TASK ITEM
For the records below, print the lines from the line with "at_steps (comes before" through the line with "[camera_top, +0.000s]" exactly as written; include both end lines and exclude the rest.

*** DATA FOR PROCESSING ***

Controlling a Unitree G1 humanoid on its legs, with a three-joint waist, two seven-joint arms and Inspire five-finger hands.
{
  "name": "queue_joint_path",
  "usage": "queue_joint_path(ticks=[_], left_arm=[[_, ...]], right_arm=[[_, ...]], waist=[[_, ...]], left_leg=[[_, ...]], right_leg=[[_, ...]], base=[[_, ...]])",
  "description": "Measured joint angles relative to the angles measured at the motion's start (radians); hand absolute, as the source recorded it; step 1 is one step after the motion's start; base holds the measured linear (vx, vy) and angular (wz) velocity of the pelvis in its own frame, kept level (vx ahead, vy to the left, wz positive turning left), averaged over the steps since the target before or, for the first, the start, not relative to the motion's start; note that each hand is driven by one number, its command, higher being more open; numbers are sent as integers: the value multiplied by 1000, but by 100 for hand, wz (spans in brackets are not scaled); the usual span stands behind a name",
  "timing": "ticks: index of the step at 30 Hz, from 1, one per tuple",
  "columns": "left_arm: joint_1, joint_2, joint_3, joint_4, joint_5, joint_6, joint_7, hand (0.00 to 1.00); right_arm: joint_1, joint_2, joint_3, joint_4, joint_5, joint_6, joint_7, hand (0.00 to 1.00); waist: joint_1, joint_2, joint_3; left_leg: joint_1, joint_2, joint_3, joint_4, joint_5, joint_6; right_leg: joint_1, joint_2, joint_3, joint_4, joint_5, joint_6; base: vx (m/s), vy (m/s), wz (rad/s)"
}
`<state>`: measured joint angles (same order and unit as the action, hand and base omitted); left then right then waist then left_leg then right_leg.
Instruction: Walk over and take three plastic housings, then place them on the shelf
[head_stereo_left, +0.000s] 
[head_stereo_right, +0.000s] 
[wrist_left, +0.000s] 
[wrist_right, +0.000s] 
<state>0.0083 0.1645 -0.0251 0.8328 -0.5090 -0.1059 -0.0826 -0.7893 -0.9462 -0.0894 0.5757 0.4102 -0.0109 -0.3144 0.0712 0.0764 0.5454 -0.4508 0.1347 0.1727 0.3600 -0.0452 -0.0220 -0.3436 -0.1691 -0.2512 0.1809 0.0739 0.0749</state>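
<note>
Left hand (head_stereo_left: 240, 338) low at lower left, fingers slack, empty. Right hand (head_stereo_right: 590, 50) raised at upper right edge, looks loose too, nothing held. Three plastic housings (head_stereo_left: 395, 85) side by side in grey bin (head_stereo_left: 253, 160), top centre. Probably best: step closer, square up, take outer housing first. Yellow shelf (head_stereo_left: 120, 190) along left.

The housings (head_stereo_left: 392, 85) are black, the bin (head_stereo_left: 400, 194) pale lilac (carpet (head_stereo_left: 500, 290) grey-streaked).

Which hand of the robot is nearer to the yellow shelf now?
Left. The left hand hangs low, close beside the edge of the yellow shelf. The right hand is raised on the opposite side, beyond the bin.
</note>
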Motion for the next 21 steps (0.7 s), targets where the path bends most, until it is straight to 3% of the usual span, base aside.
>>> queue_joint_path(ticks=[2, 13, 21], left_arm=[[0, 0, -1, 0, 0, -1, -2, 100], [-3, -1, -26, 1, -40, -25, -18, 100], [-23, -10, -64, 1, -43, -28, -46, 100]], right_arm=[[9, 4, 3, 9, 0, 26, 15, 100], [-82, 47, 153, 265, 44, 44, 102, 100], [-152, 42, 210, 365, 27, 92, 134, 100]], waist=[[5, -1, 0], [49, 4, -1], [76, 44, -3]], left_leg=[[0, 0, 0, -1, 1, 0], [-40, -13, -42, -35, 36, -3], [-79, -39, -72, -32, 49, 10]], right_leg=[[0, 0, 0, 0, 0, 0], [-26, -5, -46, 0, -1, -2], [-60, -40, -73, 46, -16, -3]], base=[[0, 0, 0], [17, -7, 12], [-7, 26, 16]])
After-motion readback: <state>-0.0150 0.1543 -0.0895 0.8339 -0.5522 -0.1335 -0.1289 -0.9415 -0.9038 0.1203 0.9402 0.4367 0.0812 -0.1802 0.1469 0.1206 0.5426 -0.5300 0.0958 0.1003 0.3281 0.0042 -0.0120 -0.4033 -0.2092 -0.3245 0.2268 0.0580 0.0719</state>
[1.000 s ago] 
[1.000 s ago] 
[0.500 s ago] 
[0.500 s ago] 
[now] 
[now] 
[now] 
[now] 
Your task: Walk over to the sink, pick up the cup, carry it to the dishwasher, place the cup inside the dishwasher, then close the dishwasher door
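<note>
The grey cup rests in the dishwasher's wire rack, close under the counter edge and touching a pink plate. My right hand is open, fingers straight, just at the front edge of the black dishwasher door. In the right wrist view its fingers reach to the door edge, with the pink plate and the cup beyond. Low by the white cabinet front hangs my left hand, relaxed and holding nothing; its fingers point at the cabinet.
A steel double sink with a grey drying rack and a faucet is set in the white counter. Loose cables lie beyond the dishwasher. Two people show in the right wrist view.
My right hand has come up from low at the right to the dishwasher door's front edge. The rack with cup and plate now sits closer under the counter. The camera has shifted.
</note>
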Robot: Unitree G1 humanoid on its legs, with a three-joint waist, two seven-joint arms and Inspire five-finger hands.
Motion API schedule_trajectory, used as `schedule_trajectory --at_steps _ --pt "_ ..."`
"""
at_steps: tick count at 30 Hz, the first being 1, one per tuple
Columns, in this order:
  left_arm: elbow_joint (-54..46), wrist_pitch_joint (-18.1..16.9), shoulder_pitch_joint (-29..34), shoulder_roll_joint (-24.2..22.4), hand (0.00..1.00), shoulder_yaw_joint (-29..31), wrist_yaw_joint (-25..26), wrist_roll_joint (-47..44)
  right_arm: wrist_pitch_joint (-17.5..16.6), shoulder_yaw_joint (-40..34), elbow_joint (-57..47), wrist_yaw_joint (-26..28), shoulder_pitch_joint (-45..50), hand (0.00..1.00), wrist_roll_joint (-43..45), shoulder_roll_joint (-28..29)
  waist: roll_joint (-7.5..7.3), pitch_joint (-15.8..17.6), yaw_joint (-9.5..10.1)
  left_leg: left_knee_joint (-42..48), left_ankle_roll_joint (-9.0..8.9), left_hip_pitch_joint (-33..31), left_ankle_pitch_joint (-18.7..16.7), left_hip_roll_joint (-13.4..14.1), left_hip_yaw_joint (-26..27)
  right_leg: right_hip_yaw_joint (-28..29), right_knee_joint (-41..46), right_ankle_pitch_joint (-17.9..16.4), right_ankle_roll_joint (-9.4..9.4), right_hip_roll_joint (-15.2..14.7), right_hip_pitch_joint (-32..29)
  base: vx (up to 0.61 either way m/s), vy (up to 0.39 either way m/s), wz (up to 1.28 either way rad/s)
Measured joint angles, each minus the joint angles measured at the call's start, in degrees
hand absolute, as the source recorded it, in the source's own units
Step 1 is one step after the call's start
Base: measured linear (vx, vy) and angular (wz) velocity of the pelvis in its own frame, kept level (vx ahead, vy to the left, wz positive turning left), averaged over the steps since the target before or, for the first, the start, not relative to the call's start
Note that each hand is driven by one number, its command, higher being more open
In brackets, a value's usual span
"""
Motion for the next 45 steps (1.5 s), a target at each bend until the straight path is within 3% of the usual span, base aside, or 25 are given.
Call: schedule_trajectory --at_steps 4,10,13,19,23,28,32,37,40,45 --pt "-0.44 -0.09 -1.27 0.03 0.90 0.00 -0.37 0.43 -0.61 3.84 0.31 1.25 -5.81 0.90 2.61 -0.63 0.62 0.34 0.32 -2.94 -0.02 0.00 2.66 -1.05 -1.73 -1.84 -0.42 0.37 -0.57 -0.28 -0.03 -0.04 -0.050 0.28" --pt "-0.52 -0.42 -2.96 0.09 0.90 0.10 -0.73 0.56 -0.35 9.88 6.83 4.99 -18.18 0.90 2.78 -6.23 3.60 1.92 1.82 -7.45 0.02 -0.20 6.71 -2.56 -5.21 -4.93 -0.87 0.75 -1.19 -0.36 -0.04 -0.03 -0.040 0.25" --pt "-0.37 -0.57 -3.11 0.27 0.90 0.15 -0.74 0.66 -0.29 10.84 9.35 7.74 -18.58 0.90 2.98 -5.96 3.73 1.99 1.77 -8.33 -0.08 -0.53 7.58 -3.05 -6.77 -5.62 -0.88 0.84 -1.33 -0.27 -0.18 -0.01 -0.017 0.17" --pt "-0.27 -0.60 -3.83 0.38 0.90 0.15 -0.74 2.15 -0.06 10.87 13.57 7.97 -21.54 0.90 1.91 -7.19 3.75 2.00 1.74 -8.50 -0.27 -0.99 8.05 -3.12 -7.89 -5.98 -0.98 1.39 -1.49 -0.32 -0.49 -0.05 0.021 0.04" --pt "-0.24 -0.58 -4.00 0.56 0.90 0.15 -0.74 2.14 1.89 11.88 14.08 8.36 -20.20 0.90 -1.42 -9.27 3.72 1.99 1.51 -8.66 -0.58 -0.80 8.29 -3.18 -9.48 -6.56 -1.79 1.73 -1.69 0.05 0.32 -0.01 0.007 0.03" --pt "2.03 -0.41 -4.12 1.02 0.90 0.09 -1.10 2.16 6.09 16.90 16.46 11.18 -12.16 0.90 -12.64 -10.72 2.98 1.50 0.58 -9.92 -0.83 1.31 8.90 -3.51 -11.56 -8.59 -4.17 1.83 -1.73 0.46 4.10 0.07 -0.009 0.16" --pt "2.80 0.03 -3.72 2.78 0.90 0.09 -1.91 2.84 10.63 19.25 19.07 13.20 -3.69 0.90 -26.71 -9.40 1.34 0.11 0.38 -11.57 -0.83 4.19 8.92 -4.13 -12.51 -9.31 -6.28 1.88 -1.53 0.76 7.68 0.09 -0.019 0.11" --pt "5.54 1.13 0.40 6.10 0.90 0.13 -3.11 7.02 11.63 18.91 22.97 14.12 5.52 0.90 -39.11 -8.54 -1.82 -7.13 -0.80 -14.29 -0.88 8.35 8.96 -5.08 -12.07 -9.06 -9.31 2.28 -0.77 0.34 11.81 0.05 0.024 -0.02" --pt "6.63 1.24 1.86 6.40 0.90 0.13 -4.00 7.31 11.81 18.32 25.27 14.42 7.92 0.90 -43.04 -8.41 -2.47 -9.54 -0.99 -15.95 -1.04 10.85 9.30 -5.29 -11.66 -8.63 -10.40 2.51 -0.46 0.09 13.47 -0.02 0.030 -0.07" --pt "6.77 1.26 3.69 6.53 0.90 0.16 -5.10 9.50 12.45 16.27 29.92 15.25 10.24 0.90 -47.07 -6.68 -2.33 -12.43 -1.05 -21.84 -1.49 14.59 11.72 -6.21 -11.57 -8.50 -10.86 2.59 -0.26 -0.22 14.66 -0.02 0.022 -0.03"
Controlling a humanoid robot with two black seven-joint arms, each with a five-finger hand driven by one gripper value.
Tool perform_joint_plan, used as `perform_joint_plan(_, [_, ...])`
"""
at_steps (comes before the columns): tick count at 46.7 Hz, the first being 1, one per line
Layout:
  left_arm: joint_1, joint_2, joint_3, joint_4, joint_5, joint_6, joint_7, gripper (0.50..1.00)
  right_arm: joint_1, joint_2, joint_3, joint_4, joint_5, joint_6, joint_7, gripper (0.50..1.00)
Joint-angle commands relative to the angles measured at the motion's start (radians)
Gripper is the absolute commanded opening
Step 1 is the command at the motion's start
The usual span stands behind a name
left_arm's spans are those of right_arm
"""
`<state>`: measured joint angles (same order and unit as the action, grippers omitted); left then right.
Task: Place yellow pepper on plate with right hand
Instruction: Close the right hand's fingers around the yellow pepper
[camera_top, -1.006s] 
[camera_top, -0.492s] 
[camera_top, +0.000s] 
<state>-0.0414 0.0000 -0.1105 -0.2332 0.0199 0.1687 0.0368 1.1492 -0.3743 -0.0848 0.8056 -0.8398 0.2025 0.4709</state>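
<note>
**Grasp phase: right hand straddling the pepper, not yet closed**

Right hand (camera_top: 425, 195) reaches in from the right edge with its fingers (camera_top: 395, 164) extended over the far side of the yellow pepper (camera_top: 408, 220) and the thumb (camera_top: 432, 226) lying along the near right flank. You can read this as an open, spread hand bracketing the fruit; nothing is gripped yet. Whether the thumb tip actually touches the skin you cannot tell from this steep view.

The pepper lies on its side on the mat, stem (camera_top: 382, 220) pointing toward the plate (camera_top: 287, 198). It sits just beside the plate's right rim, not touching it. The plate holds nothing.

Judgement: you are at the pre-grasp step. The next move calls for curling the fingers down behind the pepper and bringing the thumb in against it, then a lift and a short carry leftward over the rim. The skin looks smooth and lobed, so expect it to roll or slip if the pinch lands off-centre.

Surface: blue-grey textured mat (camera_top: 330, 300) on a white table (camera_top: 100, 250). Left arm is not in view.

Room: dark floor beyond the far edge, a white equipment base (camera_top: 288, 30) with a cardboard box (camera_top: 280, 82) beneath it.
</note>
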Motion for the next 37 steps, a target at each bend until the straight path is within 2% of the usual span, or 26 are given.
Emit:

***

ANSWER TO THE EXERCISE
at_steps (comes before the columns): tick count at 46.7 Hz, the first being 1, one per line
Layout:
  left_arm: joint_1, joint_2, joint_3, joint_4, joint_5, joint_6, joint_7, gripper (0.50..1.00)
  right_arm: joint_1, joint_2, joint_3, joint_4, joint_5, joint_6, joint_7, gripper (0.50..1.00)
Joint-angle commands relative to the angles measured at the motion's start (radians)
Gripper is the absolute commanded opening
Step 1 is the command at the motion's start
The usual span stands behind a name
left_arm's spans are those of right_arm
"""
`<state>`: measured joint angles (same order and unit as the action, grippers omitted); left then right.
Task: Place yellow pepper on plate with right hand
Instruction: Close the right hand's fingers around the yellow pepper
[camera_top, -1.006s] 
[camera_top, -0.492s] 
[camera_top, +0.000s] 

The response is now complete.